◆ Exercise goal: In the answer, transcribe exactly the lines from the beginning of the material through the line holding "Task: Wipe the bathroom", and skip every picture.
--- START ---
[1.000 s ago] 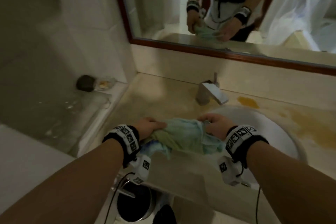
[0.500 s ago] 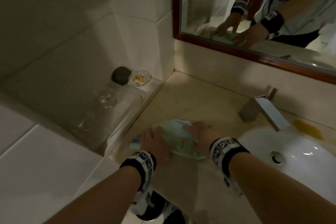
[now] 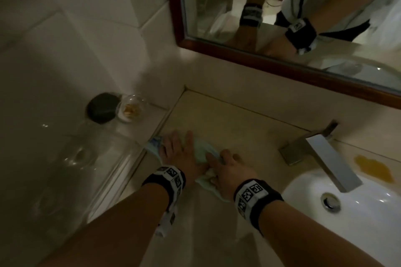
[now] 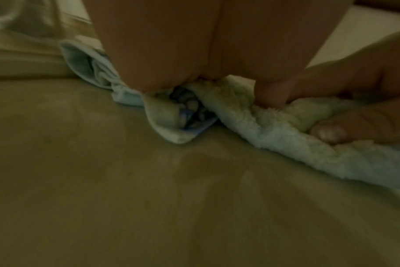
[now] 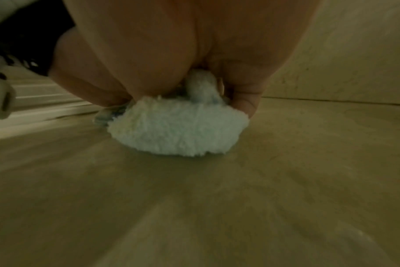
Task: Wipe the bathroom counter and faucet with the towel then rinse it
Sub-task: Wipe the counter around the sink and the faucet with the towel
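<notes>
A pale green-blue towel (image 3: 200, 152) lies bunched on the left part of the beige counter (image 3: 230, 119). My left hand (image 3: 179, 147) presses flat on it with straight fingers, near the counter's left edge. Just to its right, my right hand (image 3: 227, 167) grips the towel's near end with curled fingers. In the left wrist view the towel (image 4: 274, 130) shows under my palm (image 4: 217, 36), with the right hand's fingers dug into it. In the right wrist view a fluffy wad of towel (image 5: 178, 131) bulges from under my right hand (image 5: 183, 36). The square metal faucet (image 3: 325, 154) stands to the right, untouched.
The white sink basin (image 3: 368, 212) lies below the faucet, with a yellow stain (image 3: 373, 167) on the counter behind it. On a lower ledge to the left stand a dark round object (image 3: 102, 110) and a small glass dish (image 3: 130, 108). A wood-framed mirror (image 3: 238, 50) hangs above.
Both hands have carried the towel from the counter's front edge down onto its left part and farther back. The left hand has flattened on it. My view has swung left.
</notes>
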A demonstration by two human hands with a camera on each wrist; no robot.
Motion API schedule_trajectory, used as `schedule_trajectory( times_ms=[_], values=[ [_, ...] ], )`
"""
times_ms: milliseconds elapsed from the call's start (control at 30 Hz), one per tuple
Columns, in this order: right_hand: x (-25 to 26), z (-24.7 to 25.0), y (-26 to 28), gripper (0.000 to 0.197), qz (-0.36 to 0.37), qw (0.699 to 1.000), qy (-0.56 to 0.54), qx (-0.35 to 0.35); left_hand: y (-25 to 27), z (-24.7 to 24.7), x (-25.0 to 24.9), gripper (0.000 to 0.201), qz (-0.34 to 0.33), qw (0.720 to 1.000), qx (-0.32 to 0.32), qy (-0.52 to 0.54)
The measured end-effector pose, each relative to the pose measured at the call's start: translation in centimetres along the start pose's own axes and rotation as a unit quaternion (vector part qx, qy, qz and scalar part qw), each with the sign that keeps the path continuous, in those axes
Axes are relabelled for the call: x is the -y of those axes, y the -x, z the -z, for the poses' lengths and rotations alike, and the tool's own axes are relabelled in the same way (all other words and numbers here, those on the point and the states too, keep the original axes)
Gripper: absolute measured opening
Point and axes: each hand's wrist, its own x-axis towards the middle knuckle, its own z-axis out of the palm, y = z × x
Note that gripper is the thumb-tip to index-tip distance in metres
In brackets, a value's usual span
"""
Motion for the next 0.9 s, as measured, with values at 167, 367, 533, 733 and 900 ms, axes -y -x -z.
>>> schedule_trajectory(
  times_ms=[167,367,533,733,900],
  values=[
    [-2.9,1.3,-3.4,0.068,-0.055,0.998,-0.027,-0.002,-6.1,2.0,-2.7,0.117,-0.039,0.999,0.021,-0.026],
    [-5.6,2.5,-6.0,0.069,-0.088,0.995,-0.045,-0.016,-10.8,3.2,-5.0,0.116,-0.079,0.996,0.008,-0.050],
    [-7.0,3.2,-6.7,0.068,-0.117,0.990,-0.060,-0.040,-12.9,3.9,-6.7,0.114,-0.105,0.992,0.013,-0.071],
    [-6.8,3.2,-6.8,0.067,-0.129,0.989,-0.062,-0.036,-13.0,3.8,-6.7,0.117,-0.119,0.992,-0.016,-0.041],
    [-6.5,4.2,-6.8,0.070,-0.128,0.991,-0.042,-0.007,-9.8,3.7,-6.5,0.139,-0.010,0.992,-0.027,0.126]
  ],
)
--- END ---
◆ Exercise solution:
[1.000 s ago] 
[0.500 s ago] 
[now] 
[now] 
[now] 
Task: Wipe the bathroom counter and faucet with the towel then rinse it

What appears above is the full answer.